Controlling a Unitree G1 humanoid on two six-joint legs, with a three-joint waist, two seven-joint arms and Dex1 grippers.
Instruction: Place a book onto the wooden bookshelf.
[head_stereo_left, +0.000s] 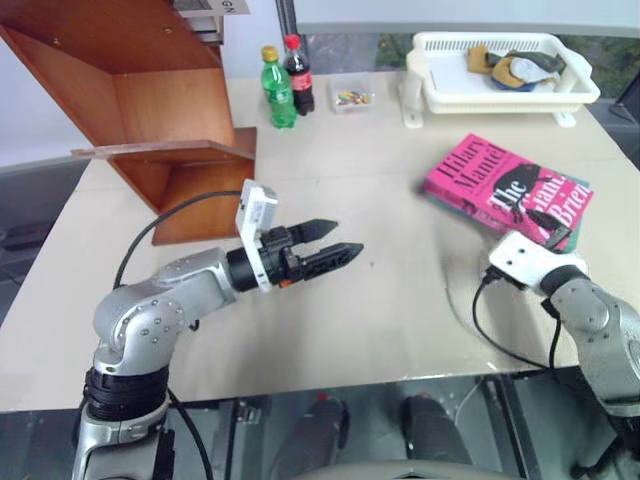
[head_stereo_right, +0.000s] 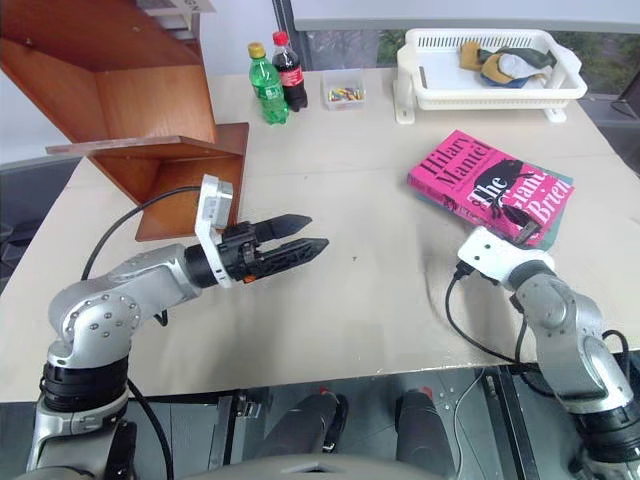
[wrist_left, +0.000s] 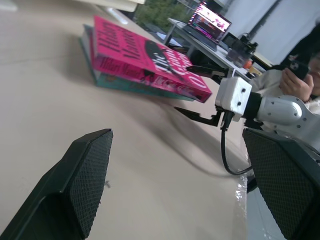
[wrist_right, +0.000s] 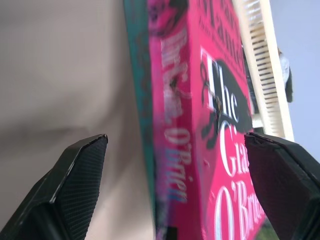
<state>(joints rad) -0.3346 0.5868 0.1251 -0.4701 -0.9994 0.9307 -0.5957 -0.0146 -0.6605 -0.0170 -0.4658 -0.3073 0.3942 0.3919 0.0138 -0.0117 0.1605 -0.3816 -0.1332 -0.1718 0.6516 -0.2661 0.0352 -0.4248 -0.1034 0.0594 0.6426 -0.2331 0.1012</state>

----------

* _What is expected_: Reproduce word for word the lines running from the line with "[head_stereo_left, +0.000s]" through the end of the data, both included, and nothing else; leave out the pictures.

* _Solution for this exercise_:
[head_stereo_left, +0.000s] 
[head_stereo_right, +0.000s] 
[wrist_left, +0.000s] 
[wrist_right, +0.000s] 
<state>(joints rad) -0.3346 0.5868 0.1251 -0.4701 -0.9994 0.9307 -0.5957 -0.0146 -0.6605 -0.0170 -0.4658 -0.3073 0.3942 0.3919 0.0138 -0.0117 0.1605 -0.3816 -0.1332 -0.1718 0.6516 -0.2661 0.0352 -0.4248 -0.1034 0.0594 0.6426 -0.2331 0.1012</state>

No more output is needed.